[PROBLEM TO WORK ON]:
Pull every line containing "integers" from the data.

#####

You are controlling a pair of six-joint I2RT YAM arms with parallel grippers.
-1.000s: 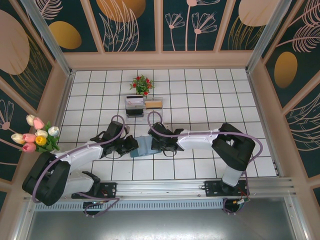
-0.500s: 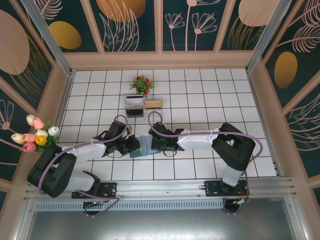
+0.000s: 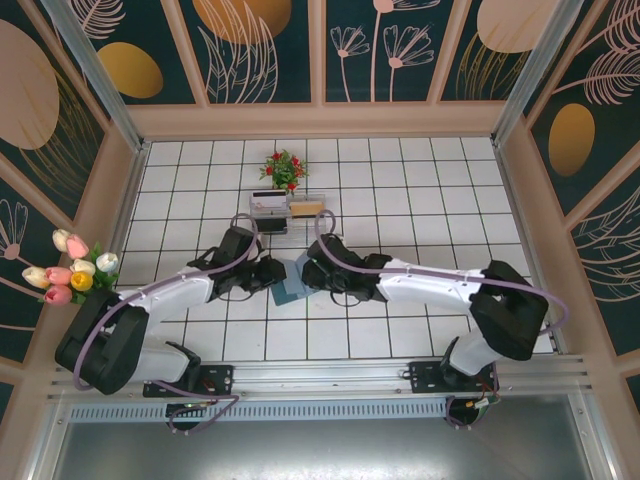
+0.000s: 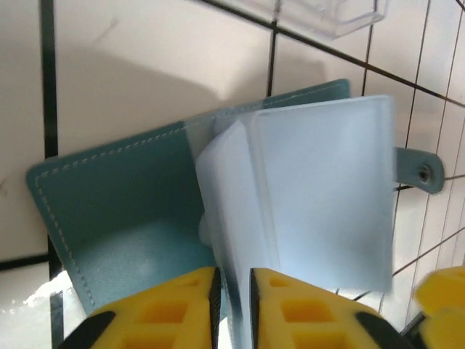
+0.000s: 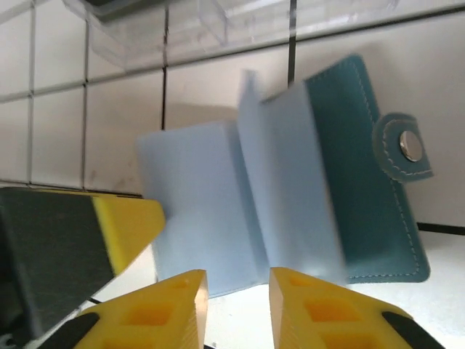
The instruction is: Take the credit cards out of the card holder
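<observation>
The card holder (image 3: 291, 290) is a teal wallet lying open on the white tiles between my two grippers. Its teal cover (image 4: 116, 211) lies flat, and pale translucent sleeves (image 4: 320, 189) stand up from the spine. My left gripper (image 4: 232, 280) is slightly open, with one sleeve leaf loose in the narrow gap. My right gripper (image 5: 238, 280) is open just short of the sleeves (image 5: 196, 196), with nothing between its fingers. The snap tab (image 5: 403, 145) sticks out from the cover. I cannot make out any credit cards in the sleeves.
A clear acrylic rack (image 3: 288, 210) stands just behind the wallet, with small pale and tan flat things in its compartments. Behind it is a small red-flowered plant (image 3: 284, 168). Tulips (image 3: 75, 268) lean in at the left wall. The left finger (image 5: 109, 233) shows beside the wallet.
Both grippers were shut and have opened a little. Both have shifted slightly away from the arm bases. The right arm's elbow has swung out to the right.
</observation>
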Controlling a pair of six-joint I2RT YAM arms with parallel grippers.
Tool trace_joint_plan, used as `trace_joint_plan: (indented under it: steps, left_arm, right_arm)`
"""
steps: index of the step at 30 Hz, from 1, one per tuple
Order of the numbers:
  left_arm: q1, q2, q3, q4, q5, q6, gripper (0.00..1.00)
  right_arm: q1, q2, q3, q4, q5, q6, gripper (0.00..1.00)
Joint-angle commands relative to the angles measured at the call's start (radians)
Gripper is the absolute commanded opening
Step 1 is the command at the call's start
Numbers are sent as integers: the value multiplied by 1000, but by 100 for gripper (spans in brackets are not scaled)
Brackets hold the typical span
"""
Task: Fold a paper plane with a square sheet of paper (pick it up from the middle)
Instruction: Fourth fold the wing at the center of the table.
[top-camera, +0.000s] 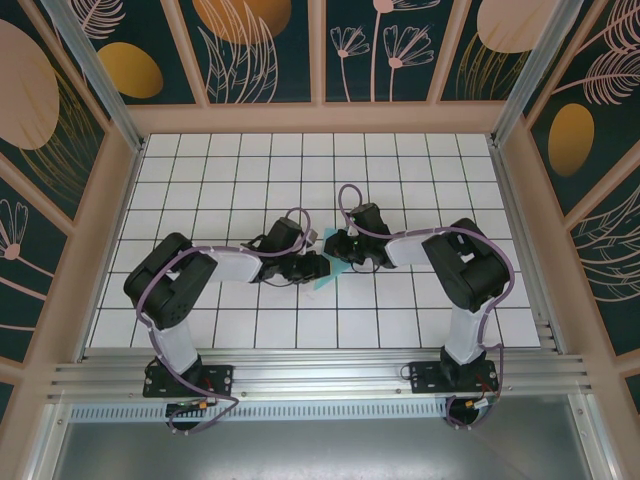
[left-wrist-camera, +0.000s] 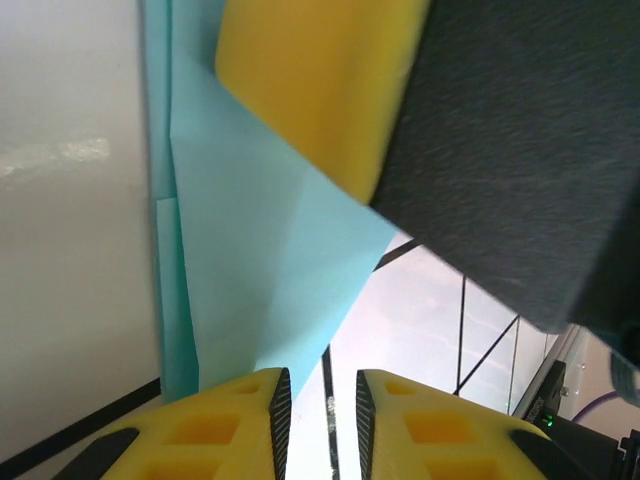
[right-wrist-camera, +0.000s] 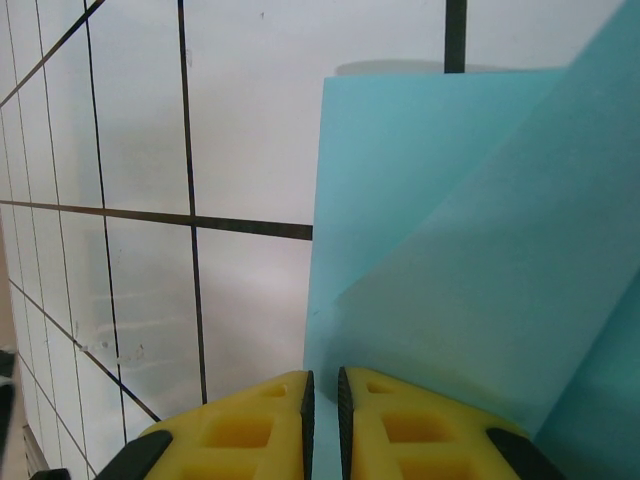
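From above, the left claw (top-camera: 320, 266) is a black lump, its tips hard to separate from those of the right claw (top-camera: 338, 252). The two meet nose to nose. Only a small cyan corner of the sheet of paper (top-camera: 327, 279) pokes out beneath them, and the rest is covered.

In the left wrist view the left claw's fingers (left-wrist-camera: 200, 430) are cut off by the bottom edge. They are matte yellow with recessed pockets and ribbed dark inner faces. They stand a narrow slot apart, and through the slot show the glossy white table (left-wrist-camera: 430, 310) and a dark grid line.

The sheet starts at the left finger's tip and runs ahead of the claw. It is thin and smooth, layered along its left side, with a slanting edge that ends in a corner to the right. Ahead, a blurred yellow finger (left-wrist-camera: 310, 80) of the right claw lies over the far part of the paper, its coarse black housing to the right.

In the right wrist view that claw's fingers (right-wrist-camera: 400, 420) stand almost together, leaving a thin slit. The paper lies right at their tips and to their right, one flat layer under a slanting flap that runs off the frame. I cannot tell whether the slit nips the paper.
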Motion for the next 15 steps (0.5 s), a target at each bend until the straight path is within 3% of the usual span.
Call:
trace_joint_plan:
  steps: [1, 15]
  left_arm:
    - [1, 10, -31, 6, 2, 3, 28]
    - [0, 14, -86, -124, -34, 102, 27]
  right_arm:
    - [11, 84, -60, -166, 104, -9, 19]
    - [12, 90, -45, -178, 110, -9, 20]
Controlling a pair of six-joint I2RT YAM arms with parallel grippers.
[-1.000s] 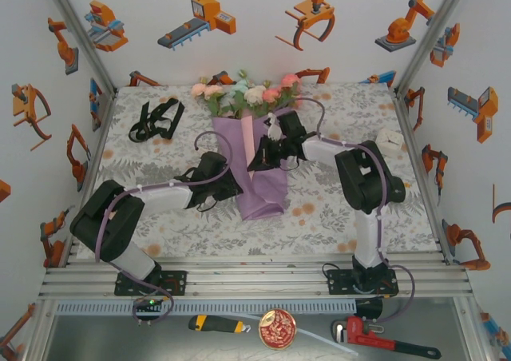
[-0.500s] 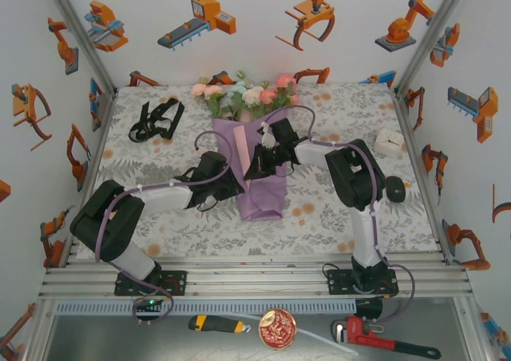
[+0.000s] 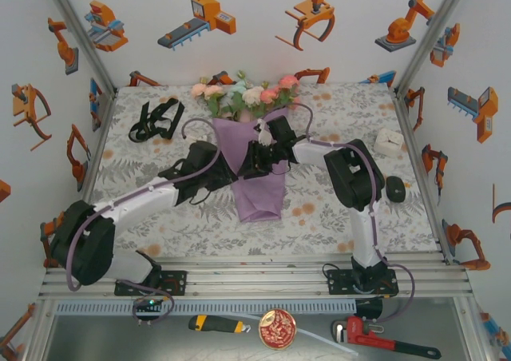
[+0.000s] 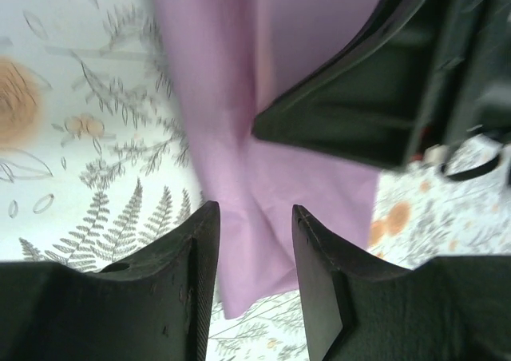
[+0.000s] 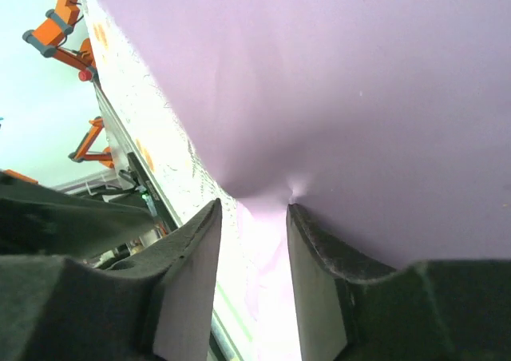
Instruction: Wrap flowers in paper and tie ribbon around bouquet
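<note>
left gripper [image 4: 254,217]: jaws apart, nothing clamped between them. Purple paper [image 4: 231,113] lies just past the tips, creased, its lower edge showing in the gap. Black body of the other arm [image 4: 375,89] sits over the paper top right. Floral tablecloth [image 4: 80,137] on both sides.

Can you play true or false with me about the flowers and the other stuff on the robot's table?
1. The black ribbon is tied round the bouquet. False: it lies loose on the tablecloth, off to the left and apart from the bouquet.
2. The flowers poke out of the far end of the purple paper. True.
3. A small white box sits on the right side of the table. True.
4. The red wrench lies on the tablecloth. False: it lies on the grey ledge in front of the table.
</note>
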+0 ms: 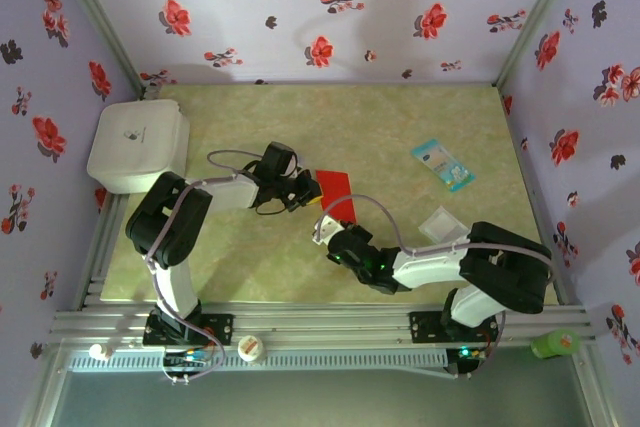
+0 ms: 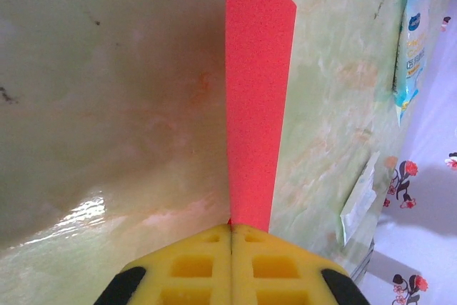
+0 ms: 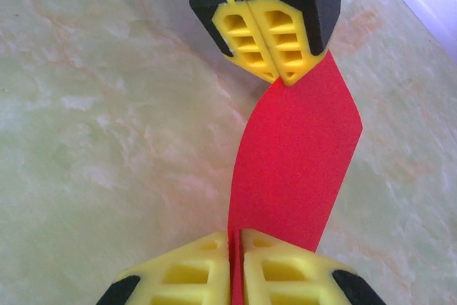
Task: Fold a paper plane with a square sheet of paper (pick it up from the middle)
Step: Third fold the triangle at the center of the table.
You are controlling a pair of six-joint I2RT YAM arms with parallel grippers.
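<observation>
Bright red paper sheet (image 3: 293,169), plain, on edge, gently bowed

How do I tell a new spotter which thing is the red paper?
Look at the middle of the green table. There the left gripper and the right gripper meet, both pinching the red paper between them. It is plain bright red; the packet to its right is light blue and white.
</observation>
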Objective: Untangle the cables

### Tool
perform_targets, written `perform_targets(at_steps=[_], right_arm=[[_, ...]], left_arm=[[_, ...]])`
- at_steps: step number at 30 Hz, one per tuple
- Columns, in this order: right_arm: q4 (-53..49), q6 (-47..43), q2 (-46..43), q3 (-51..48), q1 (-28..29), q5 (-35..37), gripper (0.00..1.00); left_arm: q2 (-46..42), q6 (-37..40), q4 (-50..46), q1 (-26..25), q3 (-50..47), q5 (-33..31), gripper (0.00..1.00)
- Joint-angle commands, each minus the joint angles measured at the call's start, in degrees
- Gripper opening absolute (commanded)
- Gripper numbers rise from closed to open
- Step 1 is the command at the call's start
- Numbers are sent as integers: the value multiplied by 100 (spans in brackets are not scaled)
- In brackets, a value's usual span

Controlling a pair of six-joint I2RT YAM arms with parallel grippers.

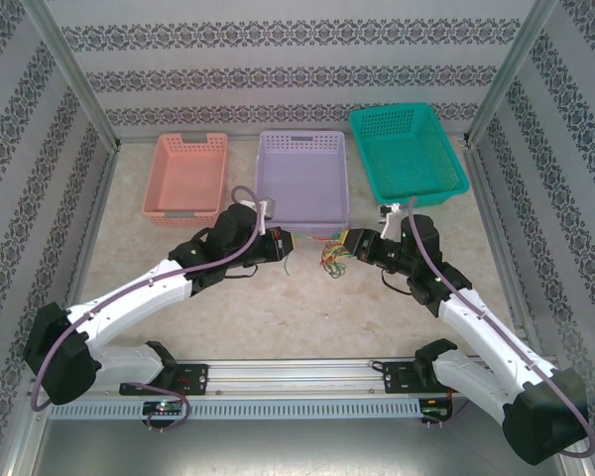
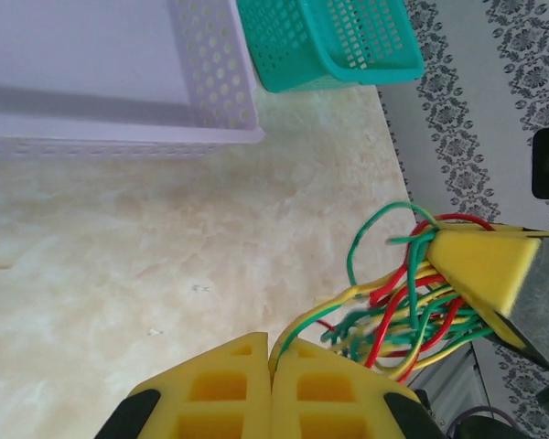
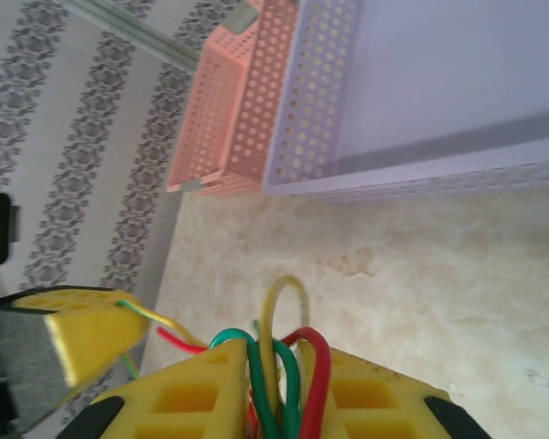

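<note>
**Both grippers on the tangle, set to draw apart**

Your left arm (image 1: 149,288) and right arm (image 1: 476,327) reach forward and inward, wrists low over the table (image 1: 278,327). Their tips face each other just short of the purple basket (image 1: 302,183).

The left gripper (image 2: 273,349) is clenched tight on one yellow-green strand (image 2: 311,313) that leaves its tip. The right gripper (image 3: 276,358) pinches the red, green and yellow cables (image 3: 317,375) in its jaws.

The tangle sits in the gap between the two grippers, closer to the right one.

Judge the cables light, limp and a little springy. They should slide past each other but snag at crossings. Take a strand near its end, not mid-loop. A hard tug could pull the thin, smooth insulation out of the grip.
</note>
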Motion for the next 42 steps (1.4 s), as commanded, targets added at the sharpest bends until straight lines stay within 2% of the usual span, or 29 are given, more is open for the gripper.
perform_targets(at_steps=[1, 5, 7, 9, 12, 15, 18, 21, 24, 26, 28, 31, 36, 42], right_arm=[[-1126, -505, 270, 97, -265, 1091, 20], [-1485, -820, 843, 464, 21, 1431, 21], [-1660, -874, 1167, 637, 213, 1708, 13], [-1786, -882, 1373, 728, 354, 2048, 12], [-2044, -912, 1557, 832, 460, 2540, 19], [-2165, -956, 1533, 791, 402, 2661, 19], [-2222, -982, 1368, 685, 261, 2673, 19], [-2140, -974, 1245, 541, 20, 2430, 21], [-1969, -942, 1252, 454, -92, 2199, 10], [-1925, -914, 1346, 469, -95, 2160, 8], [-1922, -883, 1481, 522, -95, 2166, 0], [-2115, -770, 1565, 585, -136, 2434, 0], [-2426, -477, 1221, 435, -798, 2710, 0], [-2430, -367, 710, 296, -2145, 2195, 0]], left_arm=[[-151, 259, -593, 465, -57, -542, 0], [215, 146, -141, 461, -51, -33, 0], [396, 34, 108, 461, -109, 90, 0], [500, -9, 198, 461, -145, 84, 0], [491, 2, -19, 478, -148, -232, 0], [359, 135, -677, 511, -50, -917, 0], [130, 155, -1304, 631, -62, -1583, 0], [-118, 130, -1437, 849, -244, -1685, 0], [-197, 161, -1288, 976, -394, -1422, 0], [-164, 146, -1265, 976, -428, -1338, 0], [-148, 115, -1211, 976, -500, -1296, 0], [-209, 105, -1291, 980, -553, -1409, 0], [-479, 220, -1816, 1011, -485, -1944, 0], [-811, 317, -2298, 1107, -603, -2422, 0]])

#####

[TASK SOLUTION]:
Numbers are sent as integers: the value multiplied by 1000, but by 100 for gripper (spans in brackets are not scaled)
- Numbers are sent as integers: the value multiplied by 100 (spans in brackets are not scaled)

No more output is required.